Find the lines in these entries that include the word "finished" and state how many there are, with no other words.

BEGIN Records to use

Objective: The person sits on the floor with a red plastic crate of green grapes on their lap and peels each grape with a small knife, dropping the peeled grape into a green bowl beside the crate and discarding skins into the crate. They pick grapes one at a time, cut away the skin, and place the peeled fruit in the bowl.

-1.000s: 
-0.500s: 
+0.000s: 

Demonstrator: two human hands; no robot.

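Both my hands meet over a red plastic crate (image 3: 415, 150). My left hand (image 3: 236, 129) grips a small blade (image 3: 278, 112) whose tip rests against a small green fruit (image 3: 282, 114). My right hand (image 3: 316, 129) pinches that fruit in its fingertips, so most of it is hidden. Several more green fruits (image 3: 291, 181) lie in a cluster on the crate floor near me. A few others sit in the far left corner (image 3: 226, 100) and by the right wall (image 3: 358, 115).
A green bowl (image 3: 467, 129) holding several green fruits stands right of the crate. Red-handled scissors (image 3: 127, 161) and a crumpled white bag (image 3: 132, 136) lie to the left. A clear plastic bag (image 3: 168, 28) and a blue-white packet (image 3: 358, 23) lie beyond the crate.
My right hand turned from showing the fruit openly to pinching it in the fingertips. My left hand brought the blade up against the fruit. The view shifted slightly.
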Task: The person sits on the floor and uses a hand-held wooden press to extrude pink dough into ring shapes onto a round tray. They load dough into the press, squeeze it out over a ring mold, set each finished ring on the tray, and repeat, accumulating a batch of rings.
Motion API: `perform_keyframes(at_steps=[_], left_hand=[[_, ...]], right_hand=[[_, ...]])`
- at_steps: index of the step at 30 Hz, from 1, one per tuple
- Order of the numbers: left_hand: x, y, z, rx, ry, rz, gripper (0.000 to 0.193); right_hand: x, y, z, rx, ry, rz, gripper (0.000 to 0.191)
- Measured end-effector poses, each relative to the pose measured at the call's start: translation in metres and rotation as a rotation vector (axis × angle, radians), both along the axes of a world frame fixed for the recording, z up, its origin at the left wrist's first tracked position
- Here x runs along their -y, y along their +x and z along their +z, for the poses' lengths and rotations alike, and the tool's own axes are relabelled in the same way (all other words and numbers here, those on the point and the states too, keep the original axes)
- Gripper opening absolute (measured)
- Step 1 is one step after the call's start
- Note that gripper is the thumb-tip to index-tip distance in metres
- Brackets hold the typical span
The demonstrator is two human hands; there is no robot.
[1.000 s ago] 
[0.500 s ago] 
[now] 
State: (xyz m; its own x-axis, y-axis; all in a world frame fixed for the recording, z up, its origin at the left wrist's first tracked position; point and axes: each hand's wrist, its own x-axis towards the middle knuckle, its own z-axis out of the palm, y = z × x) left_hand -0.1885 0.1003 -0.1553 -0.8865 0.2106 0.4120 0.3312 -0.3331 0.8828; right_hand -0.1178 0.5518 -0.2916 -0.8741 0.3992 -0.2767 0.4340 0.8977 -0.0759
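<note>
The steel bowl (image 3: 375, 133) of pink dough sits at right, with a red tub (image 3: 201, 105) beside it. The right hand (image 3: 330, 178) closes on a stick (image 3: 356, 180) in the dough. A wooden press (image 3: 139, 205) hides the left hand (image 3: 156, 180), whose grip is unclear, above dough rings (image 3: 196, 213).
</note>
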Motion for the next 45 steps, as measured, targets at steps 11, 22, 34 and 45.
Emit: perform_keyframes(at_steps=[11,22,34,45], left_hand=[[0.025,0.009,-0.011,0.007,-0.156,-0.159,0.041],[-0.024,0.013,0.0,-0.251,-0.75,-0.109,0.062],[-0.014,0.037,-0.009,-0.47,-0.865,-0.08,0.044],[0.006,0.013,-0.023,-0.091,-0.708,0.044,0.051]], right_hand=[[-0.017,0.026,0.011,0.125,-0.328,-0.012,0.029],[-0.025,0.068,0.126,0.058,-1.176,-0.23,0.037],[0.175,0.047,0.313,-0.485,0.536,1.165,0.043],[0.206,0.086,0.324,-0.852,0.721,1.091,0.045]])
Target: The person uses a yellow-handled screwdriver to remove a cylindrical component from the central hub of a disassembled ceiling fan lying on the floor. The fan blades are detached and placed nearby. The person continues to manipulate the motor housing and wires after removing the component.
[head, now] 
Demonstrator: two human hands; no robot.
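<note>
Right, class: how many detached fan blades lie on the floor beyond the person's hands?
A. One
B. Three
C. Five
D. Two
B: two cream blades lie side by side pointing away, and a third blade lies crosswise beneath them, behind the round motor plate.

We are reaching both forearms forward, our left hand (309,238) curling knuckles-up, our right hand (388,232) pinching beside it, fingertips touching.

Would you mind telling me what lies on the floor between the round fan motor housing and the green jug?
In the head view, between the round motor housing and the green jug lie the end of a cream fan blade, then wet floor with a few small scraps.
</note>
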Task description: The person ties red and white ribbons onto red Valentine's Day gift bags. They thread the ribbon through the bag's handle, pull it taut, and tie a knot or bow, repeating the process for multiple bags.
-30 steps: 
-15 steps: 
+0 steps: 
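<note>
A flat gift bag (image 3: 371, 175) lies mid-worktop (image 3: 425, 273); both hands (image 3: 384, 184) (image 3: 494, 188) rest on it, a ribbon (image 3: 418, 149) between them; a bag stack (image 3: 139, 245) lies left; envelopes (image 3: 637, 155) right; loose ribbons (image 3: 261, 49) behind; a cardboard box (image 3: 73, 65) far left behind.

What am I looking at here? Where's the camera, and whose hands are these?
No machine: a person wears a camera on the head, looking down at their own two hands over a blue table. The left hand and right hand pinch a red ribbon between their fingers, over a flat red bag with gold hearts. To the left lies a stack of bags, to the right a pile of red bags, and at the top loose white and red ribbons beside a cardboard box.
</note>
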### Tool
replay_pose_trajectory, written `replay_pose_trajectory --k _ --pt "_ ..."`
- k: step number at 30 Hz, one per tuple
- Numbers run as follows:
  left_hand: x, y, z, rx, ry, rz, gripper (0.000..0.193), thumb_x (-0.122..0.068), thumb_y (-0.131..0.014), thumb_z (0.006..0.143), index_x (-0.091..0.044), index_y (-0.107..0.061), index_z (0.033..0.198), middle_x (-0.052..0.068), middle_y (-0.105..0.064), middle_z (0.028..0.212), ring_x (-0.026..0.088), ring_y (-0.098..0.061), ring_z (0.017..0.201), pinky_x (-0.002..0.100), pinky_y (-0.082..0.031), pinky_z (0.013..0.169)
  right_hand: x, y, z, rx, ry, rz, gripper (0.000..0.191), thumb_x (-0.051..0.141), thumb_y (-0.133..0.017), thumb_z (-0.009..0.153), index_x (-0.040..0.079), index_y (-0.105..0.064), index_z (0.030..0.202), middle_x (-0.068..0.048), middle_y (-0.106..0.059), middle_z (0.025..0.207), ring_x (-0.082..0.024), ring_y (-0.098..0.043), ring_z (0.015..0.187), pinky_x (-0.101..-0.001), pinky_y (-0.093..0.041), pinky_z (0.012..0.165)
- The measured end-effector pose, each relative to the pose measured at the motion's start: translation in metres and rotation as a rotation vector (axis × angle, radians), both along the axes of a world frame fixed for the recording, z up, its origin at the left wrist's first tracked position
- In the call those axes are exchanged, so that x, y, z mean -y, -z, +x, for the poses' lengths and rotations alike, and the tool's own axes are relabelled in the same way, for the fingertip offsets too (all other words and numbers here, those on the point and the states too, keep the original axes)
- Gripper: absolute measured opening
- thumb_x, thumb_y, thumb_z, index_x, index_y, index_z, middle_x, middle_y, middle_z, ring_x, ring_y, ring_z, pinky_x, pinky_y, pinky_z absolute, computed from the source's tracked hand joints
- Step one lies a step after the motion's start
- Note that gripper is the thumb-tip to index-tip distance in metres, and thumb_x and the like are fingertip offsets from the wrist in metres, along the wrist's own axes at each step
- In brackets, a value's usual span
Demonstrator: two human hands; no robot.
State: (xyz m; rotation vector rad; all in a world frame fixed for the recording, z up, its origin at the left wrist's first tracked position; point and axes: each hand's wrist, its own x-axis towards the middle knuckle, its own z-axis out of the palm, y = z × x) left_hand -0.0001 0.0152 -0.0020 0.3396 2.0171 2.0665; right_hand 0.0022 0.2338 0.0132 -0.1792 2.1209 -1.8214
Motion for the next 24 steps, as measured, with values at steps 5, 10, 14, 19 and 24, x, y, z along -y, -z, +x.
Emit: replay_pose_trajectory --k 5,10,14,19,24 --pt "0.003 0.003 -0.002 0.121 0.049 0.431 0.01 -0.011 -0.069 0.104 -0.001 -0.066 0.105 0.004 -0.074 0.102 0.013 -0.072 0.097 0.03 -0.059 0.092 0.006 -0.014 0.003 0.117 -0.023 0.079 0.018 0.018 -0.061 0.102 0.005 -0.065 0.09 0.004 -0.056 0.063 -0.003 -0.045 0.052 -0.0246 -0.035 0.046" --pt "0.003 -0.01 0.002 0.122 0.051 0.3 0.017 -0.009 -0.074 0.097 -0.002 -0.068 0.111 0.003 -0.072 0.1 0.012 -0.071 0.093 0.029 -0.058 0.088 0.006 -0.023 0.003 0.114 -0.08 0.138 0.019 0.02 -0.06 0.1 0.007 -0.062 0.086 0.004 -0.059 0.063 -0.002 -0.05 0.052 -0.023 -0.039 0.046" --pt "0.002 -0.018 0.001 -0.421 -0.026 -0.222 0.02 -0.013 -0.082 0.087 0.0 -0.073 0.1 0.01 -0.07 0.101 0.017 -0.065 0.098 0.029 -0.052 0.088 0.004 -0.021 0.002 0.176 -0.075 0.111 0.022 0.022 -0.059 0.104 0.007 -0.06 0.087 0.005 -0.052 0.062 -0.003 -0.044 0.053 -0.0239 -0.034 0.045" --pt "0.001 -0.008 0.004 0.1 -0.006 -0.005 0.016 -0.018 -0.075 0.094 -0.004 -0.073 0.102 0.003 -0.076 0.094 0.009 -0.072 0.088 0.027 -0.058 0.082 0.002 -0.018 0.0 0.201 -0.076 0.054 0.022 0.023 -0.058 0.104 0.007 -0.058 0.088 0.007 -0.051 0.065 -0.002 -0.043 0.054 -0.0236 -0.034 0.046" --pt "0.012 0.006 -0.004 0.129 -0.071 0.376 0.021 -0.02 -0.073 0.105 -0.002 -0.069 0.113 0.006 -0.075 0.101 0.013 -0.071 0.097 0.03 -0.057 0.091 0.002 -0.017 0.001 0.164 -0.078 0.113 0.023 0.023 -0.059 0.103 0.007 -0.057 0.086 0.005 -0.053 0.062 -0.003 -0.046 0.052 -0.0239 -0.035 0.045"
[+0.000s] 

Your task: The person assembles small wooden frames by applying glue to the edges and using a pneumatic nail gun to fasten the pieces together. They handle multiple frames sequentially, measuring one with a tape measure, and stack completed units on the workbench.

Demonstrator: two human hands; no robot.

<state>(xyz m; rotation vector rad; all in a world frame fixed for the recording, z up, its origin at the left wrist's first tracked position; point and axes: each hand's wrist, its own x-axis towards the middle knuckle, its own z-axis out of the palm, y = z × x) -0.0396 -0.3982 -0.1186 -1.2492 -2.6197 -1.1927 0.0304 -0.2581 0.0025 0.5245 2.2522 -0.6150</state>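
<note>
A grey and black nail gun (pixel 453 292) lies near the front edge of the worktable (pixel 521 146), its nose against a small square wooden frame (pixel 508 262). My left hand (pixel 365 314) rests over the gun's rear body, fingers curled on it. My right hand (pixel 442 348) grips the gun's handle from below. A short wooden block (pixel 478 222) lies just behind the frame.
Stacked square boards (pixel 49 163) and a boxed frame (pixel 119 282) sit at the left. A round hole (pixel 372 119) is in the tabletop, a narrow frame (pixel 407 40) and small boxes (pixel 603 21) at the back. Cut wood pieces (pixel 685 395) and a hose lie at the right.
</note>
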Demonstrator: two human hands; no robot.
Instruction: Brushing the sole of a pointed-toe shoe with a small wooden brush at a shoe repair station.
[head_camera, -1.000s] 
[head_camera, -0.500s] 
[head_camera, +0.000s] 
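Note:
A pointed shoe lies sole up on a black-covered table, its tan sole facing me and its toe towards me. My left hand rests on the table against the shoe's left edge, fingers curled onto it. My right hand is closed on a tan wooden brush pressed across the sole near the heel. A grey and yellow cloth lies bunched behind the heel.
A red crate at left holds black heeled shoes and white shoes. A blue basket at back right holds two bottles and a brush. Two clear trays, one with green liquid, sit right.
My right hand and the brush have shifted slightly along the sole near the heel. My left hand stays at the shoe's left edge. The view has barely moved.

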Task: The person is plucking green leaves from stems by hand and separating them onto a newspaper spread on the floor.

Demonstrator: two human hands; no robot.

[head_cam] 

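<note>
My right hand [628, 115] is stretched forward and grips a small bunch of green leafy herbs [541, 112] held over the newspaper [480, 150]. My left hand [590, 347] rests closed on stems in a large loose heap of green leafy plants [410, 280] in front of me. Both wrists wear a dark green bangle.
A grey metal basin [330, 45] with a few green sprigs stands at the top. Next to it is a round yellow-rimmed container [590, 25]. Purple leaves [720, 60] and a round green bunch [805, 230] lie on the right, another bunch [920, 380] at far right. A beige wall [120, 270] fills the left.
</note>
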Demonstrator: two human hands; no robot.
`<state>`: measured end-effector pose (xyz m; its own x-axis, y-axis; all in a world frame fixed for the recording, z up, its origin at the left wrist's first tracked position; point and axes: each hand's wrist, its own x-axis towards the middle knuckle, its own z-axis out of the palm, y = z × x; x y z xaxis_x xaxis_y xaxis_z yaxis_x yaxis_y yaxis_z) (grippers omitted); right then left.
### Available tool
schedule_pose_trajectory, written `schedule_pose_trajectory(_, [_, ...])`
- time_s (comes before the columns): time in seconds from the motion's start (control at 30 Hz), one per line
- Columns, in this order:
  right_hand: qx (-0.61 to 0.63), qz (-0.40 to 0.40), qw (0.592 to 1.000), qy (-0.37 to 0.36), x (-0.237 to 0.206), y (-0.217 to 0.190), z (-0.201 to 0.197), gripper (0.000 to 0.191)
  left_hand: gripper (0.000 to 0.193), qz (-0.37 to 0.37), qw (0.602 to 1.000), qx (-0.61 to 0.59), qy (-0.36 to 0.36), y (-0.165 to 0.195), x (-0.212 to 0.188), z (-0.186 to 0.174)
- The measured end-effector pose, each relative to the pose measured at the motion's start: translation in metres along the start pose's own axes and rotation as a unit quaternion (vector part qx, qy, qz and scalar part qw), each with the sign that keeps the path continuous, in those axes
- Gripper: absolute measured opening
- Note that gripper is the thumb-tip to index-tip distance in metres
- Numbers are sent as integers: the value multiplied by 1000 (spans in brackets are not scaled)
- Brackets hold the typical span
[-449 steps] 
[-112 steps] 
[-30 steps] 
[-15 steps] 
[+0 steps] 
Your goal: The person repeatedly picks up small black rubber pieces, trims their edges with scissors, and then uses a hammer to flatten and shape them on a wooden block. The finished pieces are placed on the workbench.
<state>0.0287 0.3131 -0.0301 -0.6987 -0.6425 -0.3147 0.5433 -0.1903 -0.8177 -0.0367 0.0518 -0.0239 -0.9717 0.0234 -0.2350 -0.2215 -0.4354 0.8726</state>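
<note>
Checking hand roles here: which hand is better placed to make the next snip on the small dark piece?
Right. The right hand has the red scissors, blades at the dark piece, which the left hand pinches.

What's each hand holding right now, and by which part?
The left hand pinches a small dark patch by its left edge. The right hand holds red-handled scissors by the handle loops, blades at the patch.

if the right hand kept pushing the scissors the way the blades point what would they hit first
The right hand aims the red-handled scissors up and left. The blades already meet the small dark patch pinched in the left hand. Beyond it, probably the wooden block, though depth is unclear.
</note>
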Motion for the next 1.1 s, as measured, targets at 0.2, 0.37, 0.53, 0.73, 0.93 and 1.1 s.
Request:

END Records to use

Response to this task: 2